# WHAT THE TASK ASKS:
Reproduce only the lines of the material below that start at the line containing "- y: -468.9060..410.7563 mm" and stop at the line containing "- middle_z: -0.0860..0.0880". Keep both end lines.

─── DATA SUPPLIED ───

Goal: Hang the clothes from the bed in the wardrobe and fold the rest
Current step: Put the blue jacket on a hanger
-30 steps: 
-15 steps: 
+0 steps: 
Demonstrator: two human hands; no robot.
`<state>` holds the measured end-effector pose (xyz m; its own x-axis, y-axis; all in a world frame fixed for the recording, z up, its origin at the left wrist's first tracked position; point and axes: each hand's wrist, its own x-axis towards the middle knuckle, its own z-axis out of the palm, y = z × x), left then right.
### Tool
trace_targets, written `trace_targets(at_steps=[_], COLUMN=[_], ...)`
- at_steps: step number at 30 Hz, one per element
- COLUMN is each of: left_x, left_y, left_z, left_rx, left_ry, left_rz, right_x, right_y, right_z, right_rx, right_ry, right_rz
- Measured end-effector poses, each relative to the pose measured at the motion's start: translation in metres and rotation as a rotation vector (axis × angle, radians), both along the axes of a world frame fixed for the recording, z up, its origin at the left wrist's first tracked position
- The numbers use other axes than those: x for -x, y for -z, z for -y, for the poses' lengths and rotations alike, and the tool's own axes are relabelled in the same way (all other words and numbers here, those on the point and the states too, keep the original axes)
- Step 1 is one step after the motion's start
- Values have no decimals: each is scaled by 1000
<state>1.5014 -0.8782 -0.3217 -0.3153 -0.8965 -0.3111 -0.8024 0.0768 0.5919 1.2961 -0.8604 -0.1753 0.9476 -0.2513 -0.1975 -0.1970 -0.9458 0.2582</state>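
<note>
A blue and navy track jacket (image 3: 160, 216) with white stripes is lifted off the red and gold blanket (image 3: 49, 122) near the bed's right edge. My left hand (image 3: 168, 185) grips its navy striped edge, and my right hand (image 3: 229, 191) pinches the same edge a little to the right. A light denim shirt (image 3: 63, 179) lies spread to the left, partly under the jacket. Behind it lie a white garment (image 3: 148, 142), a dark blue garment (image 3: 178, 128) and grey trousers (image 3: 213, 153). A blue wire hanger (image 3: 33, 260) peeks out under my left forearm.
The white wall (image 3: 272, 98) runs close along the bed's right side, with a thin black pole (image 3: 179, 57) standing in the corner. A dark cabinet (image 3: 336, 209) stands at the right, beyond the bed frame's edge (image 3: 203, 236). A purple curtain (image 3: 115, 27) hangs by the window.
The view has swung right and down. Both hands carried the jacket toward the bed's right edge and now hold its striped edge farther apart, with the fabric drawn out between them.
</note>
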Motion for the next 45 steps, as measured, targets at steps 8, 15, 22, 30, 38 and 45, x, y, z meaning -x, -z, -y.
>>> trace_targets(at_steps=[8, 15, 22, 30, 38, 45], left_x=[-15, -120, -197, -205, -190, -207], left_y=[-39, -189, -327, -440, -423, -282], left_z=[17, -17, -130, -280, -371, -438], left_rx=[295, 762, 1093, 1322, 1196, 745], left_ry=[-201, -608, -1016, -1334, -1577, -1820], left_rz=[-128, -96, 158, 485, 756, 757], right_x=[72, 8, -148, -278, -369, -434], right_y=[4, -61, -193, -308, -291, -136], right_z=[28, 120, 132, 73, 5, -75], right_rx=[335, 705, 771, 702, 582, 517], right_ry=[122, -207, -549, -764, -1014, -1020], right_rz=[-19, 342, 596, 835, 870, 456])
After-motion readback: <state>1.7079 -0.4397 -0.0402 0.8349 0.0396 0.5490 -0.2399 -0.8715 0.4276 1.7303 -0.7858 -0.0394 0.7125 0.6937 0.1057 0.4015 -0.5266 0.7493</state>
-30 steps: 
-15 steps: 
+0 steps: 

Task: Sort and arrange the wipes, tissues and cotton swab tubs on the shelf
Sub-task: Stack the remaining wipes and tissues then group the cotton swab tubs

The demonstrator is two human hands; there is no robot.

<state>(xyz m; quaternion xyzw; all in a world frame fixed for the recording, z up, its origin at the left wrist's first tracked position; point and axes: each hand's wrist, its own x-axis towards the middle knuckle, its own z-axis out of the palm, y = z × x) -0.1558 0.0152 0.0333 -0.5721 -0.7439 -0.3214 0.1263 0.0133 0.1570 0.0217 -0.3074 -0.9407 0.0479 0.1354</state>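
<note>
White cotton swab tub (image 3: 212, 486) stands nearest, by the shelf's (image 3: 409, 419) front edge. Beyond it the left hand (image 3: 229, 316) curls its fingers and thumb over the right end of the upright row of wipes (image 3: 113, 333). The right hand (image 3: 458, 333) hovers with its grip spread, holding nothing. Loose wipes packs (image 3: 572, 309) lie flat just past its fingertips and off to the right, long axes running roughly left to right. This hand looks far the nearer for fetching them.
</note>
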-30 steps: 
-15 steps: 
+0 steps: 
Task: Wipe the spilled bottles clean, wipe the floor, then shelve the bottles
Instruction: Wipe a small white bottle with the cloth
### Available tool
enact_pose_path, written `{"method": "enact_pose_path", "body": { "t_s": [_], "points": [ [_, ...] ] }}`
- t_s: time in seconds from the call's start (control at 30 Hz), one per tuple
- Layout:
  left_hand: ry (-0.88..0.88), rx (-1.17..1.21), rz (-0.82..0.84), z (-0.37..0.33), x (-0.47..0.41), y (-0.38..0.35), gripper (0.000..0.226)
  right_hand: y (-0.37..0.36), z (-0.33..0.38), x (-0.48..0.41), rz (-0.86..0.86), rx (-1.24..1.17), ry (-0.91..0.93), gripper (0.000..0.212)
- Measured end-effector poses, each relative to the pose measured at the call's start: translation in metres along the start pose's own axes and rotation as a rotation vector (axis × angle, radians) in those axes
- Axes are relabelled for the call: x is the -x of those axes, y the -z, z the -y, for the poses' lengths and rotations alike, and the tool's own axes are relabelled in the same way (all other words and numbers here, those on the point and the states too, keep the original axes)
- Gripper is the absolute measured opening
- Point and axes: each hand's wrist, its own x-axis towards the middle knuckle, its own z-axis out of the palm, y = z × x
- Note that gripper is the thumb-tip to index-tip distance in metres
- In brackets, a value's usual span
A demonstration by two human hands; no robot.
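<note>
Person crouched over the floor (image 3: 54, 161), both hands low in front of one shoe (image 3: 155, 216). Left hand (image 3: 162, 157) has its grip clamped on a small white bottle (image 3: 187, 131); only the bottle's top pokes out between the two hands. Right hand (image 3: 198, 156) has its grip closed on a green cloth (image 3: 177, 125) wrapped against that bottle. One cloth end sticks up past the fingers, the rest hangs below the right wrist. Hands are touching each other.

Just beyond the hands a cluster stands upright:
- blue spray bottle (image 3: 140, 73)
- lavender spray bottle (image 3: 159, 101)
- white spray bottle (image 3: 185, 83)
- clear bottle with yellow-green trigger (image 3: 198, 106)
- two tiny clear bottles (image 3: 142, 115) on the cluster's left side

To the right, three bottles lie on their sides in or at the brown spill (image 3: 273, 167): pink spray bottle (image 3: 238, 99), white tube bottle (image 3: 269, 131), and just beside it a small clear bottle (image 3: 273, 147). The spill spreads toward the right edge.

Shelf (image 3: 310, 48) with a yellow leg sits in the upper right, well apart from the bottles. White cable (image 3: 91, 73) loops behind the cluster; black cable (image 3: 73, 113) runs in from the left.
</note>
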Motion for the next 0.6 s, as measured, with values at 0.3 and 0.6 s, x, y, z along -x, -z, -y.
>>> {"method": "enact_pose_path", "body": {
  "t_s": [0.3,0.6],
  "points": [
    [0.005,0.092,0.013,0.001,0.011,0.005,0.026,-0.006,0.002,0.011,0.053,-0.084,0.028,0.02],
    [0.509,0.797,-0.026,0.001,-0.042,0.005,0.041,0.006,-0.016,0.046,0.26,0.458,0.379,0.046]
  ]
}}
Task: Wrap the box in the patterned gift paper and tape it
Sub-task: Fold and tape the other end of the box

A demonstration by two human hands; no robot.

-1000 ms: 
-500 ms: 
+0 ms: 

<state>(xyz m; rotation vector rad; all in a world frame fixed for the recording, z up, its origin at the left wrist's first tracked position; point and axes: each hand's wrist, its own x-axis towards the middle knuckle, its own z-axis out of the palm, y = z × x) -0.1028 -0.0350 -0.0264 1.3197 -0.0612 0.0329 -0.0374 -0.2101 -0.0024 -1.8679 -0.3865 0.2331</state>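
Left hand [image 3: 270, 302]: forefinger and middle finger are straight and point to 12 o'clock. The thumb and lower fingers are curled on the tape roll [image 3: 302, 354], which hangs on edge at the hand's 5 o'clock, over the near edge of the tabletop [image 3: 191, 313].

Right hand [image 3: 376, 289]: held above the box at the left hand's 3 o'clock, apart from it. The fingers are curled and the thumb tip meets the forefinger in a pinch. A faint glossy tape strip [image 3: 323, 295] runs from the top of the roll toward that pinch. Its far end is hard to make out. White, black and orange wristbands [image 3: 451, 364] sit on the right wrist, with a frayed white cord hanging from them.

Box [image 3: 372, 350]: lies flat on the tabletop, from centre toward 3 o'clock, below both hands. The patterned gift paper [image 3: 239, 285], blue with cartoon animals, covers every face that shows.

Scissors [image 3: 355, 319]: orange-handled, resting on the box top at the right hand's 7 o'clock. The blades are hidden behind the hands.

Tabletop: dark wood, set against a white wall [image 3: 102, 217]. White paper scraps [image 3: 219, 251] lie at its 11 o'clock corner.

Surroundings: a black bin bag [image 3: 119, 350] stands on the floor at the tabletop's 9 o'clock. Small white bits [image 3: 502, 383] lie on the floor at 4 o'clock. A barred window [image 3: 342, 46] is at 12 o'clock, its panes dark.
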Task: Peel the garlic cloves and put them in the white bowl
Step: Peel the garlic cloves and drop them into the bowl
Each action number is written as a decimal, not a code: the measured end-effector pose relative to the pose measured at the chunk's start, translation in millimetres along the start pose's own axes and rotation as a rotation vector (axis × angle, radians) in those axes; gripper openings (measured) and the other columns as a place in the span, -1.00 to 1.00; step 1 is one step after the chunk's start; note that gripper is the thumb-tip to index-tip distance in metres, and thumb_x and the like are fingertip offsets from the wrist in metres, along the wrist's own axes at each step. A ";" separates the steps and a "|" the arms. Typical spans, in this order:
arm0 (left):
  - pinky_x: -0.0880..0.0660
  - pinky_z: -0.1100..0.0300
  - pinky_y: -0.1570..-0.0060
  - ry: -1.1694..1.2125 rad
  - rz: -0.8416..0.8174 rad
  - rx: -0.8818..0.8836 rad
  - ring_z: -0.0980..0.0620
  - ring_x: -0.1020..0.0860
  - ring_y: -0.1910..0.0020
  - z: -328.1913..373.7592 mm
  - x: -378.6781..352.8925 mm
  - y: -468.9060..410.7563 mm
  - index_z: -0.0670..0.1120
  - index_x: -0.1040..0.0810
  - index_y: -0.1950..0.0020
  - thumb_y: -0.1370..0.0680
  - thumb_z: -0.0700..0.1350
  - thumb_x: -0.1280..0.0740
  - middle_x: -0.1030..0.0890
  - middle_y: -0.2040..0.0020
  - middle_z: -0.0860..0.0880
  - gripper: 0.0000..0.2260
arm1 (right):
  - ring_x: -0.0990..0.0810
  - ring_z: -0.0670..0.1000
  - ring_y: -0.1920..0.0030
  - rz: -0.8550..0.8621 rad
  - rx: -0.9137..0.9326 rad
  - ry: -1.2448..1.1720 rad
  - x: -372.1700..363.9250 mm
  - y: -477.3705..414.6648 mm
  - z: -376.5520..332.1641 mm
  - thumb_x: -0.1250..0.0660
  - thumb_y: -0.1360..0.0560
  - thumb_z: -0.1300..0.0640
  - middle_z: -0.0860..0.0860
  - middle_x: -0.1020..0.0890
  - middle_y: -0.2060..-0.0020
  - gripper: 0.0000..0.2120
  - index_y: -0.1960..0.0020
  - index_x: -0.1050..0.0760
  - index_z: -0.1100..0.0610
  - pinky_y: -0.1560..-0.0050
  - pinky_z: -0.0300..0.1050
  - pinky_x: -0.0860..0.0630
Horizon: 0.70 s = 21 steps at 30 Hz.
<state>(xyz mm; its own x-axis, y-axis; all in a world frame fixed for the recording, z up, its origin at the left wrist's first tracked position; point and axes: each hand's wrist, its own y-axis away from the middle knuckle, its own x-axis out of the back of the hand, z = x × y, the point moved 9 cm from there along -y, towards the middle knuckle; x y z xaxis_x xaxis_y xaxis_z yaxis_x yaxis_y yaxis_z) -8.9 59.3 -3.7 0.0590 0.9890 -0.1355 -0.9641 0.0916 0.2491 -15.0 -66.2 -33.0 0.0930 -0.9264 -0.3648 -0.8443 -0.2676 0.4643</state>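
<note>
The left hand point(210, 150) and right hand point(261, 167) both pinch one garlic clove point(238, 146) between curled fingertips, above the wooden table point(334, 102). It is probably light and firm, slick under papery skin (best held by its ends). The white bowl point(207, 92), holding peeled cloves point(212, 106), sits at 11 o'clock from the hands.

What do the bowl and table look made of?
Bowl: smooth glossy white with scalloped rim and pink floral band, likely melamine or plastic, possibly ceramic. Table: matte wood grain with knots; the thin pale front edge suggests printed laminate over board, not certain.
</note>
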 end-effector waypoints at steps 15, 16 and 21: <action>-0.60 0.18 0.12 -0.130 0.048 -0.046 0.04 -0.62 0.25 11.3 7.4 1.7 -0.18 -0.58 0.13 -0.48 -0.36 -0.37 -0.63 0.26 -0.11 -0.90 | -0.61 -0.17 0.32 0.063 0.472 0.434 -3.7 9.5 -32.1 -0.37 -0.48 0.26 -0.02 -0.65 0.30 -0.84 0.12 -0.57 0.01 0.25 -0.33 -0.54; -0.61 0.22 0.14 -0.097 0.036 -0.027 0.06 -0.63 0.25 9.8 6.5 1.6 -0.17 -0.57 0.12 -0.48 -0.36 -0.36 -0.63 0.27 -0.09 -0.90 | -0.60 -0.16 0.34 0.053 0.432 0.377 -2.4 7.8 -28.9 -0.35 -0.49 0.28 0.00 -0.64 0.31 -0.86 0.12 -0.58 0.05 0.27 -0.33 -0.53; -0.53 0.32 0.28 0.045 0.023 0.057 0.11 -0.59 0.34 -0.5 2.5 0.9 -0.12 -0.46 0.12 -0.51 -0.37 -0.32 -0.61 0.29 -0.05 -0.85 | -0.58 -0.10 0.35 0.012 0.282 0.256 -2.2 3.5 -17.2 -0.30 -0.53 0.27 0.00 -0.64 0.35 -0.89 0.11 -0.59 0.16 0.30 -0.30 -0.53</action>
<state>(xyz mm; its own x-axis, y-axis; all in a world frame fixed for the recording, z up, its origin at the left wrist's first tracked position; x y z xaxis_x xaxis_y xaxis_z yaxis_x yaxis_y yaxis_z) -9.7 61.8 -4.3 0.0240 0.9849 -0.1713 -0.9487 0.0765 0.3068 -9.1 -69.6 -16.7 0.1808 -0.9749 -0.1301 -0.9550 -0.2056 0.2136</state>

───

# SOLVED EXERCISE:
  - y: -468.9060..410.7563 mm
  - index_z: -0.0670..0.1120
  - index_x: -0.1040..0.0810
  - index_y: -0.1950..0.0020
  - thumb_y: -0.1370..0.0680
  - thumb_z: -0.0700..0.1350
  - thumb_x: -0.1280..0.0740
  - middle_x: -0.1030..0.0890
  - middle_y: -0.2040..0.0020
  - middle_z: -0.0860..0.0880

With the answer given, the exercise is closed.